- Work item -
In the records that follow, find the line with "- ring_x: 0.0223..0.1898"; from there, retype every line exactly through the line with "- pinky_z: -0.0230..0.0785", which also belongs to the answer.
==== Information
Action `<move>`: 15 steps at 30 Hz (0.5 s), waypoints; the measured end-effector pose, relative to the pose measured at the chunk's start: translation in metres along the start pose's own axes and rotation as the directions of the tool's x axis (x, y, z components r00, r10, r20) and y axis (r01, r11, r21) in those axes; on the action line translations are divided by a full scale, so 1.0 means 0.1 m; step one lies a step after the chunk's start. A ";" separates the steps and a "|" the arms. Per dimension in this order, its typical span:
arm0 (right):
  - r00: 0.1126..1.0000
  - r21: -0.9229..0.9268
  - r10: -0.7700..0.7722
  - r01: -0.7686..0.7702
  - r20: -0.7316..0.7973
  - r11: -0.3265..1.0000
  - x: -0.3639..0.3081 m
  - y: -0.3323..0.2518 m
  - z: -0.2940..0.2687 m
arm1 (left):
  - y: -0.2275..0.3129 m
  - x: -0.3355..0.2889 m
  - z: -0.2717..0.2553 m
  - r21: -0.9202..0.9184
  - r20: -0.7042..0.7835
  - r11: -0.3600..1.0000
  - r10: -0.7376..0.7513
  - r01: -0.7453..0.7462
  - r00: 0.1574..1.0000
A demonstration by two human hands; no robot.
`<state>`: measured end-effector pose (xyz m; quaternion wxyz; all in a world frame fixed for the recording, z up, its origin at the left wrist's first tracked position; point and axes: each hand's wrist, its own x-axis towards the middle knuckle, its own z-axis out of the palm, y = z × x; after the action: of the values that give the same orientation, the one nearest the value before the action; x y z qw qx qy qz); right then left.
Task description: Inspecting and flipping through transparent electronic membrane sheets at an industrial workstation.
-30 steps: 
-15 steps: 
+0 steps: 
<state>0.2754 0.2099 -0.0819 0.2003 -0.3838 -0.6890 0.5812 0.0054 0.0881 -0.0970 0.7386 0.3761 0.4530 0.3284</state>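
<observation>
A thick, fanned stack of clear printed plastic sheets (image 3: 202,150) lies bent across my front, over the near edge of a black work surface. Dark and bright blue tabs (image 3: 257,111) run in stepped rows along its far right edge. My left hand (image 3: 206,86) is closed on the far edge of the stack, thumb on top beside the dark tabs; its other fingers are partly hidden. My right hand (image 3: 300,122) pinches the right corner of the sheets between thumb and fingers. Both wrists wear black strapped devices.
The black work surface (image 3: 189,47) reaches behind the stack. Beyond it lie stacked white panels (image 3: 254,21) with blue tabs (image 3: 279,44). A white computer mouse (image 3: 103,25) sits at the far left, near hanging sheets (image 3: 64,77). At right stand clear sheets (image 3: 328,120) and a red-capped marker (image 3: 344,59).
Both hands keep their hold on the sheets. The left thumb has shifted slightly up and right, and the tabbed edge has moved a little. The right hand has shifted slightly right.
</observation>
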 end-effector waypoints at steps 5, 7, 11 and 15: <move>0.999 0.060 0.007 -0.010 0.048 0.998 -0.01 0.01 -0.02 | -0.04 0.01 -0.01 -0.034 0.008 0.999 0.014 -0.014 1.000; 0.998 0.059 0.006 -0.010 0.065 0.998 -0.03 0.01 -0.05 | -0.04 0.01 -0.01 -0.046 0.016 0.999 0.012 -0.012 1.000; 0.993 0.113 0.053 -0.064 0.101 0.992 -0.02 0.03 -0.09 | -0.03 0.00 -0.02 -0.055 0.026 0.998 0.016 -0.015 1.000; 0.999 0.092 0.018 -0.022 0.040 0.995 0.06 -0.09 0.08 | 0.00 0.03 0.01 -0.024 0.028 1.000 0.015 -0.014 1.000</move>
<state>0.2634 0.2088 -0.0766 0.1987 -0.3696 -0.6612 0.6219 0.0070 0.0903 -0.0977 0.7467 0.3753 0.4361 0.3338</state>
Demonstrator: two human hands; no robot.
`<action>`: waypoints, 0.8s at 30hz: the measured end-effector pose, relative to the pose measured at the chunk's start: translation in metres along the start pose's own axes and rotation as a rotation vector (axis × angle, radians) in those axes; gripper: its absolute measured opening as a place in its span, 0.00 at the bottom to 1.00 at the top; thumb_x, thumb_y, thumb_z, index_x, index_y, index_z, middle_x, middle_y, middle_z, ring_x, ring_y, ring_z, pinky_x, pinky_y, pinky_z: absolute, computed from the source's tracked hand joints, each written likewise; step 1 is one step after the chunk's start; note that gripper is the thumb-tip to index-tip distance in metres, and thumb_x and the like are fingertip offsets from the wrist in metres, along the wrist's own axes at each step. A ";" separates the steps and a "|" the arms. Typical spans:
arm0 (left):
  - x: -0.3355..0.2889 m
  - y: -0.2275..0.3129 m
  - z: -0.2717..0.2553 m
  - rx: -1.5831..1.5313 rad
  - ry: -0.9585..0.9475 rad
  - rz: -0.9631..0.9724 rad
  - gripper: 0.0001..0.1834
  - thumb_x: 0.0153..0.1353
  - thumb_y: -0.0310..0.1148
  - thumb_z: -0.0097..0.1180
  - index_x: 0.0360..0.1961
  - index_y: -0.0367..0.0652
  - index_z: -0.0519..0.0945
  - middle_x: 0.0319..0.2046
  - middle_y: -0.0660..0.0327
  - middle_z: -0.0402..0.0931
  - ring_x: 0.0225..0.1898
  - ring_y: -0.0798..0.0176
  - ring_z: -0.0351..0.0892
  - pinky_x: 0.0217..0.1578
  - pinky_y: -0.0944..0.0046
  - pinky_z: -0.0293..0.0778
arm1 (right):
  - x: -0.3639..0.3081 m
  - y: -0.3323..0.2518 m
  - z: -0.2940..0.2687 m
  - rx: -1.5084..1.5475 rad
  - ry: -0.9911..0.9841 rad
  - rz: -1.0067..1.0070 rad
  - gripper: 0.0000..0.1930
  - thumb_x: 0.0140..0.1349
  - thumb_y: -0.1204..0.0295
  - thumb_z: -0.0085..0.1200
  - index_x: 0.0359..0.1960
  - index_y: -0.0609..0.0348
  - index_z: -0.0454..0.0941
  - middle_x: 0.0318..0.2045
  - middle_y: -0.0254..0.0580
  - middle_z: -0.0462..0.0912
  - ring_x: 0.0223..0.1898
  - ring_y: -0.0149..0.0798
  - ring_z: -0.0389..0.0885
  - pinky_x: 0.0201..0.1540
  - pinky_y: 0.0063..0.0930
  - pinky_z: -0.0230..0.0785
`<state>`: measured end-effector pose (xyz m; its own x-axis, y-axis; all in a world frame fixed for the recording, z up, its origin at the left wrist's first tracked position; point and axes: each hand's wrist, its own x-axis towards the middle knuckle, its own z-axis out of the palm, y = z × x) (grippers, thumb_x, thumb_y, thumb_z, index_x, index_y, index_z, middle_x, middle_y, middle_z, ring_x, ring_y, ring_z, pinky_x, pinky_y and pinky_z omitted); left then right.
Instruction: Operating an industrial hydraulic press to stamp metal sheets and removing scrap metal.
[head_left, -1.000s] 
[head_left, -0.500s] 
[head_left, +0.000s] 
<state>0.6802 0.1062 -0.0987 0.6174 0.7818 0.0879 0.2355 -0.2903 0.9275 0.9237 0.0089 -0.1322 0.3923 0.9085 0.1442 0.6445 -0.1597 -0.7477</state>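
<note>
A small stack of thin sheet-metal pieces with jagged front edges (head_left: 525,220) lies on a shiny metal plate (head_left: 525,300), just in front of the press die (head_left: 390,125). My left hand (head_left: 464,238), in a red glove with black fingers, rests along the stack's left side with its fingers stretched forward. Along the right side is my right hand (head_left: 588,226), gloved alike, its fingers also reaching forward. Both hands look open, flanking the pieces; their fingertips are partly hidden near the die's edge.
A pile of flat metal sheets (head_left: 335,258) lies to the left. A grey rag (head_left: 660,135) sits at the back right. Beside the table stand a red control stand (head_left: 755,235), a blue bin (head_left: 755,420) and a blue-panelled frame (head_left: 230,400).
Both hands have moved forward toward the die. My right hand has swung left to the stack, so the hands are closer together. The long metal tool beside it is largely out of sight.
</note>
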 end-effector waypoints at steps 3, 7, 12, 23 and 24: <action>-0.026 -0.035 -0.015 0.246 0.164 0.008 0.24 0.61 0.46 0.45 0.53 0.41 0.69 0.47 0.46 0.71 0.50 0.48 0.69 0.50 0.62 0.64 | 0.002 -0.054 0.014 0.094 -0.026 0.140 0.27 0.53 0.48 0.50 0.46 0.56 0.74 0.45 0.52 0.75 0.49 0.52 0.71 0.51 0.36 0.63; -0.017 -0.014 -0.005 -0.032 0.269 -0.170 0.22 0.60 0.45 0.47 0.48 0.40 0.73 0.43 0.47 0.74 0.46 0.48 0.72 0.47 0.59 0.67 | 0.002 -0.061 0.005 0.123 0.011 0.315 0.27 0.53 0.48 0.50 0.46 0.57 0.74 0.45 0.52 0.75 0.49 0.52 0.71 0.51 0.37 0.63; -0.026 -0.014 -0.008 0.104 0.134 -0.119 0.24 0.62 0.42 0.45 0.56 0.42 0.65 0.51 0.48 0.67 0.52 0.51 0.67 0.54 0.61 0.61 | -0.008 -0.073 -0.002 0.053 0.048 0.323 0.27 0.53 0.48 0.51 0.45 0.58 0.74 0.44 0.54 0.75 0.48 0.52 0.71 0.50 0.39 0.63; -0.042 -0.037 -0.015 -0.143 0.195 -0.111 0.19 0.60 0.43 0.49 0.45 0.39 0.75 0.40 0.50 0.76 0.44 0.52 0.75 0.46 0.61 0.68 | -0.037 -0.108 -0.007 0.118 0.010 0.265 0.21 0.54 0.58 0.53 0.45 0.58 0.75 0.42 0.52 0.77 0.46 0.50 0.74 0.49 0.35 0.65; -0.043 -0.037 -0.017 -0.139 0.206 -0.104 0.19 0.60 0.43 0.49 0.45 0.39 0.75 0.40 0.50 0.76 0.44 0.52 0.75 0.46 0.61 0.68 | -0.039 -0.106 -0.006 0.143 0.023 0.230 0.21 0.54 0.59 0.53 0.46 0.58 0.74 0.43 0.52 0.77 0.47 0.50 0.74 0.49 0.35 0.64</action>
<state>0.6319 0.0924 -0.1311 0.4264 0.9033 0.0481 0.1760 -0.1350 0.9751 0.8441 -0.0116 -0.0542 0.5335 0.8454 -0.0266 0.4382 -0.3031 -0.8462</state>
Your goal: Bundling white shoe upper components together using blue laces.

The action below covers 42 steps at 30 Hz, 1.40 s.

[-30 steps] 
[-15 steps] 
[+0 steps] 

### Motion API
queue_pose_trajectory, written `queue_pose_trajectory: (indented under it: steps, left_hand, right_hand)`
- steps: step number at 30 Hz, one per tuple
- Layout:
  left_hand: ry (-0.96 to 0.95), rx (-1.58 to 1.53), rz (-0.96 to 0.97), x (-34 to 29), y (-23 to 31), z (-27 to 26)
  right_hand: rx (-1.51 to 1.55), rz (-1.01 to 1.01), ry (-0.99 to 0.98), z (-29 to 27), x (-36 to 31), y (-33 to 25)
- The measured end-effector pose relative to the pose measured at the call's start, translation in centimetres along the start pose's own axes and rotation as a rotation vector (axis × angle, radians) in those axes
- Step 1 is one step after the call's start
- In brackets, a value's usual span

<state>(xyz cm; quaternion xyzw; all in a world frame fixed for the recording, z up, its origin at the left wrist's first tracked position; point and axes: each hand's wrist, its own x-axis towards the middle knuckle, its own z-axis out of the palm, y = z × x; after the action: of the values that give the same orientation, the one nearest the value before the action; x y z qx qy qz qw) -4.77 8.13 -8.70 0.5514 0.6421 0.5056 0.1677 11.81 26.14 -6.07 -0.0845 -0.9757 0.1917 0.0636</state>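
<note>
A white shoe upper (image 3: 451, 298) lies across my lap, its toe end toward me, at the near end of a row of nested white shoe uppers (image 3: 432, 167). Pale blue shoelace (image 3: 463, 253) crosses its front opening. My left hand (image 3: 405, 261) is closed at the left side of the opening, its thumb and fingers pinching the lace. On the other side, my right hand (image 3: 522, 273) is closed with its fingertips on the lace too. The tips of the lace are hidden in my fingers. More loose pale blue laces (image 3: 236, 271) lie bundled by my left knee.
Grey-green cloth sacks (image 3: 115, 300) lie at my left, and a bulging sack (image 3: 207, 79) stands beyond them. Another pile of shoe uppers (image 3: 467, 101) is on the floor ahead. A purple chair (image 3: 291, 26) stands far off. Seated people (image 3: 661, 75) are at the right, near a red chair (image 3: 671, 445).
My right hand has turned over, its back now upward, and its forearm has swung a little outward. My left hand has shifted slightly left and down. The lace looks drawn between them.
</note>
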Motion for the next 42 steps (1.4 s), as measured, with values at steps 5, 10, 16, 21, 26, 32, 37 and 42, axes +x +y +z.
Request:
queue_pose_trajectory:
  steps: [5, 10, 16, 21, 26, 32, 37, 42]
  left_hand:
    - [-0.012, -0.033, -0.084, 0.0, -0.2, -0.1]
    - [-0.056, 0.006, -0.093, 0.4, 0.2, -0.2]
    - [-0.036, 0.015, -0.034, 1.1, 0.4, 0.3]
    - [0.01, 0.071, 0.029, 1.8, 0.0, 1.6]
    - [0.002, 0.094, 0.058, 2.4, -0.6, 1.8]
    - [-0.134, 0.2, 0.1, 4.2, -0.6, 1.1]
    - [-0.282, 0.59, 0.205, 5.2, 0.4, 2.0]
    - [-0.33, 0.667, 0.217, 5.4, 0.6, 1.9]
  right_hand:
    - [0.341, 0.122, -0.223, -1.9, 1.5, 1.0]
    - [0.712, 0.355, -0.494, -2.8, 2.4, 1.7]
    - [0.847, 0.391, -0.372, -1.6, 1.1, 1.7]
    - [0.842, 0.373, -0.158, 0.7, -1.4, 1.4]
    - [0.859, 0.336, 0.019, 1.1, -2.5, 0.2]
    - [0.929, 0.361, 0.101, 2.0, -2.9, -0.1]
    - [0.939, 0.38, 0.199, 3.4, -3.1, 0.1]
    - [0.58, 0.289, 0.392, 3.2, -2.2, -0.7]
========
- Finished task -
  - ring_x: 0.0223..0.1898
  - ring_y: -0.0149..0.0798
  - ring_z: -0.0389..0.0885
  - pinky_x: 0.0201..0.1540
  - pinky_y: 0.0063..0.0930
  - pinky_z: -0.0230..0.0785

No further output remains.